On 12/18/19 06:48, Duncan Murdoch wrote:
> On 18/12/2019 9:42 a.m., IAGO GINÉ VÁZQUEZ wrote:
>> Hi all,
>>
>> In the help of strsplit one can read
>>
>> split   character vector (or object which can be coerced to such) 
>> containing regular 
>> expression>  
>> >(s) (unless fixed = TRUE) to use for splitting. If empty matches 
>> occur, in particular if split has length 0, x is split into single 
>> characters.
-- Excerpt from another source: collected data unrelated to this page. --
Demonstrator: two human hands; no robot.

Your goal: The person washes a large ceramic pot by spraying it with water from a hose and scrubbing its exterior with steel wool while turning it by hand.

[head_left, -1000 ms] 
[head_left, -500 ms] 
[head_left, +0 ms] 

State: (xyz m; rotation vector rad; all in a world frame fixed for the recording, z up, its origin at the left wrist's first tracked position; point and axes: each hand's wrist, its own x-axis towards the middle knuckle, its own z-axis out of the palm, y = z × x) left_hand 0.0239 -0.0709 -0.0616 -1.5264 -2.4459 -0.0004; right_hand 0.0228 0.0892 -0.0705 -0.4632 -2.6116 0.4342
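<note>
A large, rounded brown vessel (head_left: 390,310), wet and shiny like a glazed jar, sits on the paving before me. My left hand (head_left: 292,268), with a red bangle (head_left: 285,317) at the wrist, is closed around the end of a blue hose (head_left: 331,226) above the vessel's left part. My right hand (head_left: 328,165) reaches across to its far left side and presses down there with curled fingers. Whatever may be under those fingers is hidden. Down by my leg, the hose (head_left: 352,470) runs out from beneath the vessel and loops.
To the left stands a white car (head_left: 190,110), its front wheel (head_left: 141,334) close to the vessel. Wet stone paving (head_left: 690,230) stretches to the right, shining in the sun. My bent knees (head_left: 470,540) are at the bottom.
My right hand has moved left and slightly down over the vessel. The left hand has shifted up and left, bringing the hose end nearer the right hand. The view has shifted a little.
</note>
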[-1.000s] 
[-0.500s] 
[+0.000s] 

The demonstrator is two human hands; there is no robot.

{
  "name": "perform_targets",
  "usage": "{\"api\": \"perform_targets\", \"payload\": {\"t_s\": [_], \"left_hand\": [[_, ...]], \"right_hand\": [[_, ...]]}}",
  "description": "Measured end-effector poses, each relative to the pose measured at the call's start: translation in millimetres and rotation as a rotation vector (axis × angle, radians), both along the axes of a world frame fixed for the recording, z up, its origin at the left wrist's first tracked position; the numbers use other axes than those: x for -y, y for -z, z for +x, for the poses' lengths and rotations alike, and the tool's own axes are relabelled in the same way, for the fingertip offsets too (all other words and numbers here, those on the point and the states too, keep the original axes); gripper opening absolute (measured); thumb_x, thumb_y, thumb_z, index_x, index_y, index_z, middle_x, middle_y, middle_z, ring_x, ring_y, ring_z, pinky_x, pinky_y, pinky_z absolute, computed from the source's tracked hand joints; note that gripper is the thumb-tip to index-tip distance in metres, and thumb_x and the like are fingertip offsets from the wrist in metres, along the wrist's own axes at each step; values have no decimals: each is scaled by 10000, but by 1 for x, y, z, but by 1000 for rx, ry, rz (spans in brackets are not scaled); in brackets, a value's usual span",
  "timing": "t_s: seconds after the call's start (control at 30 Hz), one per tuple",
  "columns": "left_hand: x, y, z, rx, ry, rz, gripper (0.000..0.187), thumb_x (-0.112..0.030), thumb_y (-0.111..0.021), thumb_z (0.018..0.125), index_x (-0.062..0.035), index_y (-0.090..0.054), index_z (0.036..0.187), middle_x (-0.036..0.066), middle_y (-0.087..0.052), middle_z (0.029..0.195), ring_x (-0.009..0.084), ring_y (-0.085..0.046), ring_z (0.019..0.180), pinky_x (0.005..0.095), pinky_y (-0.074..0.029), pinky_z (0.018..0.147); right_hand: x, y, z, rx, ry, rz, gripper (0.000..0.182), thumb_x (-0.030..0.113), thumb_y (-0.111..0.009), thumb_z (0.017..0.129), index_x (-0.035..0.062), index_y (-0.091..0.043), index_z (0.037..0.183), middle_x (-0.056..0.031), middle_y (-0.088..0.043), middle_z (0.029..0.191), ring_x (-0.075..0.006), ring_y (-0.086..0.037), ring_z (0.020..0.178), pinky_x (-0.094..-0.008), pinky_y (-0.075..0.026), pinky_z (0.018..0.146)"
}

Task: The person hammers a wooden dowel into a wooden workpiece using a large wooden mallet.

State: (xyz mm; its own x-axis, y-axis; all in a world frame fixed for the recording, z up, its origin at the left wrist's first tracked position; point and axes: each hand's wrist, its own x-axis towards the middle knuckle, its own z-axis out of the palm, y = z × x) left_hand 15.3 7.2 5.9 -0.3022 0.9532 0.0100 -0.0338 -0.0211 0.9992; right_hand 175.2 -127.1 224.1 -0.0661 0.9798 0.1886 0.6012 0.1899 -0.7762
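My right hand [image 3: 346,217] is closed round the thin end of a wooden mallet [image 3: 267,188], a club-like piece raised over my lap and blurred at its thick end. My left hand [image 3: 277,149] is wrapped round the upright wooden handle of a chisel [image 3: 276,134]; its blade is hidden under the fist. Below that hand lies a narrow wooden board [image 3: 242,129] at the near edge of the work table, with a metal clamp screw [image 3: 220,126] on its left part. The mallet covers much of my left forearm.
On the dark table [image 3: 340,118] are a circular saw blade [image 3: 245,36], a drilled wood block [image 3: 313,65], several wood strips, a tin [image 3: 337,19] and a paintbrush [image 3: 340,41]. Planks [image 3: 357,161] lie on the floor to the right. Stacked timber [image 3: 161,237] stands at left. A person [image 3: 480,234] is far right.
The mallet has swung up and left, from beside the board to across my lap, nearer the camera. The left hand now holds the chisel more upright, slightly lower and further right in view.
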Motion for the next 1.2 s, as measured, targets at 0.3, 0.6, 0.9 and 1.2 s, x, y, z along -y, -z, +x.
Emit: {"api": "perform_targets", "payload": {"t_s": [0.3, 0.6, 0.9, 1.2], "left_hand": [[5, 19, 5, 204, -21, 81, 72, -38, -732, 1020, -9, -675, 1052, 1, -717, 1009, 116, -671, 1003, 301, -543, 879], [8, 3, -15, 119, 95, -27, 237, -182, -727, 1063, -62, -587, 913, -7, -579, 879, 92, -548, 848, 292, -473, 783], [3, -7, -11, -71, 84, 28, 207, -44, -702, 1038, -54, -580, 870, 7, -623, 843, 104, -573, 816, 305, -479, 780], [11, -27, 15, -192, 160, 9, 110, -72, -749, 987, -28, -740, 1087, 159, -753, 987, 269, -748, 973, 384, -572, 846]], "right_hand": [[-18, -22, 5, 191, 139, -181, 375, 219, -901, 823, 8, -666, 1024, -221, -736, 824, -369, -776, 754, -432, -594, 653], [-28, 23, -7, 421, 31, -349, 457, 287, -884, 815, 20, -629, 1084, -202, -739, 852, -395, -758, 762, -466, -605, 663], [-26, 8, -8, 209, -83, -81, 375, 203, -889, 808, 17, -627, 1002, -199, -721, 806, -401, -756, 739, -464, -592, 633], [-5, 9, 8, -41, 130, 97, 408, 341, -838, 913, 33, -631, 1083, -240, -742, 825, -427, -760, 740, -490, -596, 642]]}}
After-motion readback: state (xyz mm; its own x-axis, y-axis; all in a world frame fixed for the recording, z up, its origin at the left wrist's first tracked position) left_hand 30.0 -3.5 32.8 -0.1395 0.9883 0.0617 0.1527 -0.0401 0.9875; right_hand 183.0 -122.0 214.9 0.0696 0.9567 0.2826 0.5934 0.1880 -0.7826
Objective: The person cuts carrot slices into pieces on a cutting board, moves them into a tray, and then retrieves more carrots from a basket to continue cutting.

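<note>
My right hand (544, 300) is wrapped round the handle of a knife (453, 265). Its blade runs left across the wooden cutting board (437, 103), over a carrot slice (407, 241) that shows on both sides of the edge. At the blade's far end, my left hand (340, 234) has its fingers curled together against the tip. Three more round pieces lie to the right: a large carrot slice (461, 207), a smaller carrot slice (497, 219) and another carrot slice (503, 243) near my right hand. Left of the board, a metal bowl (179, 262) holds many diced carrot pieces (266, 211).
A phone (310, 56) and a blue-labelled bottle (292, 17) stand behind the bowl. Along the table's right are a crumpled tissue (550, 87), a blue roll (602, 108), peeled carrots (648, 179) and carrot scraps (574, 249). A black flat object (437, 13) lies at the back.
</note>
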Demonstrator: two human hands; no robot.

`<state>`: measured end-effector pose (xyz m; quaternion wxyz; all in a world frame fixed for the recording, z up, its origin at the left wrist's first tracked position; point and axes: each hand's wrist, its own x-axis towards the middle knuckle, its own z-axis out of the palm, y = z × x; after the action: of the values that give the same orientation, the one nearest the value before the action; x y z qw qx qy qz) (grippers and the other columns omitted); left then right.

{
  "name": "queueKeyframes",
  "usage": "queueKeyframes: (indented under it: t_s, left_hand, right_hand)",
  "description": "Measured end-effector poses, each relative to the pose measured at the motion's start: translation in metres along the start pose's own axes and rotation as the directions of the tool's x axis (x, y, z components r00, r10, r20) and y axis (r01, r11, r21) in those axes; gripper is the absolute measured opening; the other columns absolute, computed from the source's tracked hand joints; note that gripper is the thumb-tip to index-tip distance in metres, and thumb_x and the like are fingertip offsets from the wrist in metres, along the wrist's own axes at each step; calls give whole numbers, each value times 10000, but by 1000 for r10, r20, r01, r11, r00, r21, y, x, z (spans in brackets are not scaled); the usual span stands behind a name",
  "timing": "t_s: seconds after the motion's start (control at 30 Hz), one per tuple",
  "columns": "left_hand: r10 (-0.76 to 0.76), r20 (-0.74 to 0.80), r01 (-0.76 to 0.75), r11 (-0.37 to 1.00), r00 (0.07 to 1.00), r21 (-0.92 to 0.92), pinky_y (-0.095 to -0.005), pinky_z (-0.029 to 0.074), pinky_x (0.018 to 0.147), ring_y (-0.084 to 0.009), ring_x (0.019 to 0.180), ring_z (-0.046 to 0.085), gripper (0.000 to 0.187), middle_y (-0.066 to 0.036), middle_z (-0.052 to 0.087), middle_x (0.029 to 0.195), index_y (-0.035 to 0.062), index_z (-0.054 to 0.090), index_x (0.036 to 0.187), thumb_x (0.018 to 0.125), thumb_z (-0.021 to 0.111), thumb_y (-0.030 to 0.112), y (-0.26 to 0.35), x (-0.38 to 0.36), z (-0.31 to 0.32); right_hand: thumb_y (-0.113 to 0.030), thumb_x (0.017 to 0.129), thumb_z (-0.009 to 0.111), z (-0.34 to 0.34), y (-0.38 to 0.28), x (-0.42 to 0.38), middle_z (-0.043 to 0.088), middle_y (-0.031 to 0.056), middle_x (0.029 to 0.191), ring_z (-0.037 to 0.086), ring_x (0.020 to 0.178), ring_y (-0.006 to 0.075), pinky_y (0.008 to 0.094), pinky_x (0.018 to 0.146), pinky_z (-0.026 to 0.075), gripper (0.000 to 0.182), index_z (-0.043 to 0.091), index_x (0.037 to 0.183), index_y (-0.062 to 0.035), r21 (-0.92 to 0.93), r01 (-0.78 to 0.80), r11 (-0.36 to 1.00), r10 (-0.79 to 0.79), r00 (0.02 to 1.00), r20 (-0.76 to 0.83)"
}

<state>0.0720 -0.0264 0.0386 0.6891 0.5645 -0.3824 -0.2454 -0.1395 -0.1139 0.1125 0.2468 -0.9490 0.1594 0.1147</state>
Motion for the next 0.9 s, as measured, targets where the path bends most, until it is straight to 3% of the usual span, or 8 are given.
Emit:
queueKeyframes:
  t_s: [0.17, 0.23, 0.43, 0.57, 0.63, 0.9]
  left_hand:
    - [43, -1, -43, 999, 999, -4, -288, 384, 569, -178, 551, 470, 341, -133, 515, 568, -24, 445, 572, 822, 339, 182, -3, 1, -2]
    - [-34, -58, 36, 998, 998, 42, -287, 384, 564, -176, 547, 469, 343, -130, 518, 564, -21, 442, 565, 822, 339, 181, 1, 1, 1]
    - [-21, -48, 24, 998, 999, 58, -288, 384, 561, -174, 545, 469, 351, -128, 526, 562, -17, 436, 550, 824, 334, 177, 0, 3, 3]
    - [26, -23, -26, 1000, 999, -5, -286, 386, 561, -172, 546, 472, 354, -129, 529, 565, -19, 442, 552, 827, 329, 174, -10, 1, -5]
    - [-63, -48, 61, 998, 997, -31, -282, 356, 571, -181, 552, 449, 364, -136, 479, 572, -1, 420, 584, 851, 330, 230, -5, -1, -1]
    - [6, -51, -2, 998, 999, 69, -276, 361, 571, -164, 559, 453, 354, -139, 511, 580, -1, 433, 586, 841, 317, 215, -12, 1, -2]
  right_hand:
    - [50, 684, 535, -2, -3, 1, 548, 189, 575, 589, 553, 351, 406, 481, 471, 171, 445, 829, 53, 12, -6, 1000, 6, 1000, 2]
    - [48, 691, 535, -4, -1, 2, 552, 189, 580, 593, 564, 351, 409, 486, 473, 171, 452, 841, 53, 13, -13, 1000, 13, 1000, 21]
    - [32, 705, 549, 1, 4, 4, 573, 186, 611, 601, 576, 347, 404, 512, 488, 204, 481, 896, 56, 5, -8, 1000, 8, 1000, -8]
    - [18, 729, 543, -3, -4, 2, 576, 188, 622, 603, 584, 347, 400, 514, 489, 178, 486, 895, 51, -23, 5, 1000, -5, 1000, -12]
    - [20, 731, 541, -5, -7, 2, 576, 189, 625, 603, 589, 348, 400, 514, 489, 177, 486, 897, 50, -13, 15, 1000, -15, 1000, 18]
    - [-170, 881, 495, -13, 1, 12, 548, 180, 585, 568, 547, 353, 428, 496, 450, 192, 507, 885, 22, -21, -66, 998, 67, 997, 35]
Ifsplit has length greater than 1, it is re-cycled along x.
>>
>> Taking into account that split is said to be a vector (not a length 1 
>> vector) and the last claim above, I would expect that the output of
>>
>>
>> strsplit("3:4", split = c(",",":"), fixed = TRUE)
>>
>> was the same than the output of
>>
>> strsplit("3:4", split = c(":"), fixed = TRUE)
>>
>> that is, splitting by "," (without effect in this example) and also by 
>> ":"
>>
>> [[1]]
>> [1] "3" "4"
>>
>> But, instead, I get
>> [[1]]
>> [1] "3:4"
>>
>> Am I wrongly understanding the help? Is it an expected output?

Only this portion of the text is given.